Word for word, copy each record that comes after this.
::: Exercise data :::
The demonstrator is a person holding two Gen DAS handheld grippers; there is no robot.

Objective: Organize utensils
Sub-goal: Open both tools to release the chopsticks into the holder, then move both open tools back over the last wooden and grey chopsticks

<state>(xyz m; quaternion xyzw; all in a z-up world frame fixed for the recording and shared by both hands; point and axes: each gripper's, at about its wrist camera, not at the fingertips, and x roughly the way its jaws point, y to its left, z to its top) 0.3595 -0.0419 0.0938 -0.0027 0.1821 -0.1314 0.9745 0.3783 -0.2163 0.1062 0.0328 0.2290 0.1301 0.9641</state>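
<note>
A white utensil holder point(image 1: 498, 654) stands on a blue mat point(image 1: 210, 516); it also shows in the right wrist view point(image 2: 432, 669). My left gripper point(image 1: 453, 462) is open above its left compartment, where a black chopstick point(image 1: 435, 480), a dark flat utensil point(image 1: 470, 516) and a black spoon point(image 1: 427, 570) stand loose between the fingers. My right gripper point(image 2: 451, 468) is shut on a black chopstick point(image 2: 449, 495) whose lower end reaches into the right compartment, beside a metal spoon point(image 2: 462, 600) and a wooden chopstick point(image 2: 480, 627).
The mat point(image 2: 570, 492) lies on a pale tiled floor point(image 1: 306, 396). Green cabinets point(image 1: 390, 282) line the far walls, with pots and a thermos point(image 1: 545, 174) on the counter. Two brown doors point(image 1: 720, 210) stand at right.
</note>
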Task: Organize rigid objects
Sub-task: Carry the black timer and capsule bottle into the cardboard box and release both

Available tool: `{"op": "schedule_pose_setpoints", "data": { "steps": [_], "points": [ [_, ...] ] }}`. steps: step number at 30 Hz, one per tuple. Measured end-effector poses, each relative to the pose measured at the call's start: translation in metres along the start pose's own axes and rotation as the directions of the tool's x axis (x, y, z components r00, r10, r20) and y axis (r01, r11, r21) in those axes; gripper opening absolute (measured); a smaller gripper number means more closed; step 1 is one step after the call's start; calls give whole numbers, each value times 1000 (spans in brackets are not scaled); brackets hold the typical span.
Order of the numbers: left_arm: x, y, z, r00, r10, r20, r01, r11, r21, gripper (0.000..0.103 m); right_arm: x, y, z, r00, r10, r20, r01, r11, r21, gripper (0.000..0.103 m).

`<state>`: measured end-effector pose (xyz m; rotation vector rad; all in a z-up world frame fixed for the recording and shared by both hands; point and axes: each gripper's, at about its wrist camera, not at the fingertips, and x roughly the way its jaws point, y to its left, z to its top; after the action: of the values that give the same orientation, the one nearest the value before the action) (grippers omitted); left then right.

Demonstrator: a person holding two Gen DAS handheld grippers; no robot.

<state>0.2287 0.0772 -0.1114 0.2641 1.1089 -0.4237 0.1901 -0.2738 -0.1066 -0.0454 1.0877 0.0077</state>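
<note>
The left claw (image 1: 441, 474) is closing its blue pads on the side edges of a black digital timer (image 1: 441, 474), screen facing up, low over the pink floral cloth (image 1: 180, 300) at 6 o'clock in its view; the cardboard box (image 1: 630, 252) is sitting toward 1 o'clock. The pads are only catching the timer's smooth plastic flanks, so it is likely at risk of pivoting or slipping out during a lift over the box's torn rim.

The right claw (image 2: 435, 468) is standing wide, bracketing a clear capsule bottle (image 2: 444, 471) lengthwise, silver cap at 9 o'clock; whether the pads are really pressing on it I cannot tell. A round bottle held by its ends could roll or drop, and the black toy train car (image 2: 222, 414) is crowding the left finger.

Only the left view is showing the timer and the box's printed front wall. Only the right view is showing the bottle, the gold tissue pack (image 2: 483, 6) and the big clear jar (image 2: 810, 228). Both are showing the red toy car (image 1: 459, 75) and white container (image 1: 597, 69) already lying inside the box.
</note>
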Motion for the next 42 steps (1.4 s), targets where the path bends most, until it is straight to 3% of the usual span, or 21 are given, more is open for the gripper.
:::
> [Result of this exercise]
The demonstrator is a person holding two Gen DAS handheld grippers; there is no robot.

Objective: Organize utensils
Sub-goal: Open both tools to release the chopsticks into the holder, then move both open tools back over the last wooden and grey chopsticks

<state>(xyz m; quaternion xyzw; all in a z-up world frame fixed for the recording and shared by both hands; point and axes: each gripper's, at about its wrist camera, not at the fingertips, and x roughly the way its jaws point, y to its left, z to its top) 0.3595 -0.0419 0.0938 -0.0027 0.1821 -0.1314 0.9745 0.3783 -0.2163 0.1062 0.0328 0.2290 0.1301 0.9641</state>
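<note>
A white utensil holder point(image 1: 498, 654) stands on a blue mat point(image 1: 210, 516); it also shows in the right wrist view point(image 2: 432, 669). My left gripper point(image 1: 453, 462) is open above its left compartment, where a black chopstick point(image 1: 435, 480), a dark flat utensil point(image 1: 470, 516) and a black spoon point(image 1: 427, 570) stand loose between the fingers. My right gripper point(image 2: 451, 468) is shut on a black chopstick point(image 2: 449, 495) whose lower end reaches into the right compartment, beside a metal spoon point(image 2: 462, 600) and a wooden chopstick point(image 2: 480, 627).
The mat point(image 2: 570, 492) lies on a pale tiled floor point(image 1: 306, 396). Green cabinets point(image 1: 390, 282) line the far walls, with pots and a thermos point(image 1: 545, 174) on the counter. Two brown doors point(image 1: 720, 210) stand at right.
</note>
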Task: Organize rigid objects
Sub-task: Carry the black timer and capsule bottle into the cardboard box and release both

Available tool: `{"op": "schedule_pose_setpoints", "data": { "steps": [_], "points": [ [_, ...] ] }}`. steps: step number at 30 Hz, one per tuple. Measured end-effector poses, each relative to the pose measured at the call's start: translation in metres along the start pose's own axes and rotation as the directions of the tool's x axis (x, y, z components r00, r10, r20) and y axis (r01, r11, r21) in those axes; gripper opening absolute (measured); a smaller gripper number means more closed; step 1 is one step after the call's start; calls give whole numbers, each value times 1000 (spans in brackets are not scaled); brackets hold the typical span.
Order of the numbers: left_arm: x, y, z, r00, r10, r20, r01, r11, r21, gripper (0.000..0.103 m); right_arm: x, y, z, r00, r10, r20, r01, r11, r21, gripper (0.000..0.103 m).

`<state>`: measured end-effector pose (xyz m; rotation vector rad; all in a z-up world frame fixed for the recording and shared by both hands; point and axes: each gripper's, at about its wrist camera, not at the fingertips, and x roughly the way its jaws point, y to its left, z to its top; after the action: of the values that give the same orientation, the one nearest the value before the action) (grippers omitted); left then right.

Demonstrator: a person holding two Gen DAS handheld grippers; no robot.

<state>0.2287 0.0772 -0.1114 0.2641 1.1089 -0.4237 0.1901 -0.2738 -0.1066 -0.0454 1.0877 0.0077</state>
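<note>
The left claw (image 1: 441, 474) is closing its blue pads on the side edges of a black digital timer (image 1: 441, 474), screen facing up, low over the pink floral cloth (image 1: 180, 300) at 6 o'clock in its view; the cardboard box (image 1: 630, 252) is sitting toward 1 o'clock. The pads are only catching the timer's smooth plastic flanks, so it is likely at risk of pivoting or slipping out during a lift over the box's torn rim.

The right claw (image 2: 435, 468) is standing wide, bracketing a clear capsule bottle (image 2: 444, 471) lengthwise, silver cap at 9 o'clock; whether the pads are really pressing on it I cannot tell. A round bottle held by its ends could roll or drop, and the black toy train car (image 2: 222, 414) is crowding the left finger.

Only the left view is showing the timer and the box's printed front wall. Only the right view is showing the bottle, the gold tissue pack (image 2: 483, 6) and the big clear jar (image 2: 810, 228). Both are showing the red toy car (image 1: 459, 75) and white container (image 1: 597, 69) already lying inside the box.
</note>
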Motion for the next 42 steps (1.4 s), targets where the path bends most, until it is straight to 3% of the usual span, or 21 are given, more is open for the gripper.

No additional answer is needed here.